Wednesday, October 22, 2008

Fun with words

One great thing about kids is that you not only see them grow physically, you can also hear them grow intellectually.

Every day Mark tries out new words he's heard. Sometimes they make sense, in both pronunciation and context ("This shrimp tastes peculiar!") and sometimes they don't ("Oooh, I just got goosebumps on my flush!").

Yesterday, he brought me two new interesting words. The first was the name of something he bought at school. "Look, Mom," he called to me, "I got a new Smencil!"

"You got a new pencil?" I asked, a little confused.

"No," he said, "Not a pencil, a SMENCIL. It's a pencil that smells good!"

He showed me. The pencil was made of recycled newspapers, placed in a plastic tube. Mark uncorked it and thrust it at my nose.

He was right, it did smell good. Like grapes. Or rather, grape candy, since grapes don't really have much of a smell. I inhaled, and then Mark re-capped the tube.

"Don't wanna use it all up at once," he said protectively.

He liked his new Smencil so much, he even took it in to his drum lesson. He came out of the lesson juggling two drumsticks, a notebook and his Smencil.

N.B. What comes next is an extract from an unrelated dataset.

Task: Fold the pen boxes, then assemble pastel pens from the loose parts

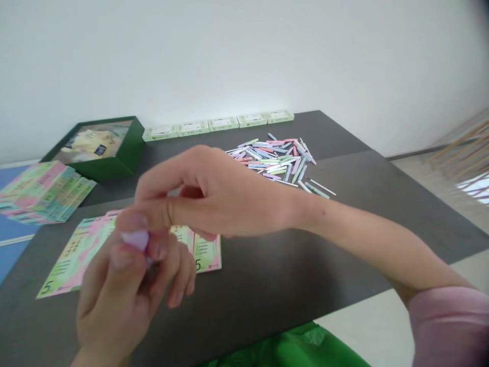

"Can I help you?" I asked. He handed over the drumsticks and notebook, then opened the Smencil tube, took a quick whiff, and re-capped it. "It's so goooood!" he said.

We were meeting my friend Nicky for dinner. During the drive, Mark uncapped the tube and smelled his Smencil at least five more times.

When I couldn't take it any more, I told him to stop sniffing the pencil every three seconds, or I would take it away. He looked (and sounded) like some sort of addict taking quick hits from his clear little vial.

Which prompted Mark to share his second new vocabulary word with me.

"Mom," he said, "Sometimes you're a tyrant."

I almost crashed the car. This was definitely a bite-your-tongue, don't-laugh-out-loud moment.

"Oh, I am?" I replied, trying to remain very serious. "Do you know what 'tyrant' means?"

"Yes," Mark answered. "It means sometimes you're unfair, and kinda mean. You only do what you want to, and you don't listen to what anyone else has to say." When he realized that sounded kind of...not nice, he repeated, "Sometimes."

I was so proud and somewhat offended all at once--he knew the context of a new word (yay!), then used it to describe me in an unflattering way (boo!).

But I don't take things like that too seriously--truth be told, it kinda cracked me up. I thought this was a learning opportunity, rather than a get-really-defensive opportunity.

"You're right, that is what it means," I told him. "Good job! But if that's the true definition, don't you think you're kind of a tyrant sometimes, too?"

Mark was caught off guard by that one. "I'm not a tyrant!"

"Well," I reasoned, "You said that I'm mean, and only want to do things my way. Aren't you the same? Don't you always want me to do things your way? Don't you get mad when I won't?"

"True," he admitted.

"And don't you ignore me when I ask you multiple times to do something you don't want to do?"

He nodded. I could see him looking out the car window now--he wasn't quite sure how the conversation had turned against him.

"Well then," I told him cheerfully. "I guess we're both a couple of tyrants! Good thing we've got each other."

I could see him smile in the rear view mirror. But I knew he still thinking I was a bigger tyrant than he was.

I'm the mom--sometimes being a tyrant is part of the job. And I'm okay with that, as long as the child I'm lording my tyranny over can protest by using his really good vocabulary.